#### Exercise aim
Your answer must be the full listing, reproduced word for word.

#### Data extract
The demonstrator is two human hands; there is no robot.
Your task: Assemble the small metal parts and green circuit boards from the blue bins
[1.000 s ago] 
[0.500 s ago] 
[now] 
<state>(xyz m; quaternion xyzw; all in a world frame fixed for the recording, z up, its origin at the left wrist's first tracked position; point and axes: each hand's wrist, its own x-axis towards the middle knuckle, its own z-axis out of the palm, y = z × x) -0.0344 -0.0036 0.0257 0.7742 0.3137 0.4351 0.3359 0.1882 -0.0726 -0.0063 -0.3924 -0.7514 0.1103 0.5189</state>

#### Response for this exercise
The demonstrator is two human hands; there is no robot.
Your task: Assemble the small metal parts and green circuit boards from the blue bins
[1.000 s ago] 
[0.500 s ago] 
[now] 
<state>(xyz m; quaternion xyzw; all in a world frame fixed for the recording, z up, its origin at the left wrist's first tracked position; point and axes: each hand's wrist, its own x-axis towards the middle knuckle, its own z-axis out of the palm, y = z × x) -0.0344 -0.0036 0.0257 0.7742 0.3137 0.4351 0.3359 0.1882 -0.0726 -0.0063 -0.3924 -0.7514 0.1103 0.5189</state>

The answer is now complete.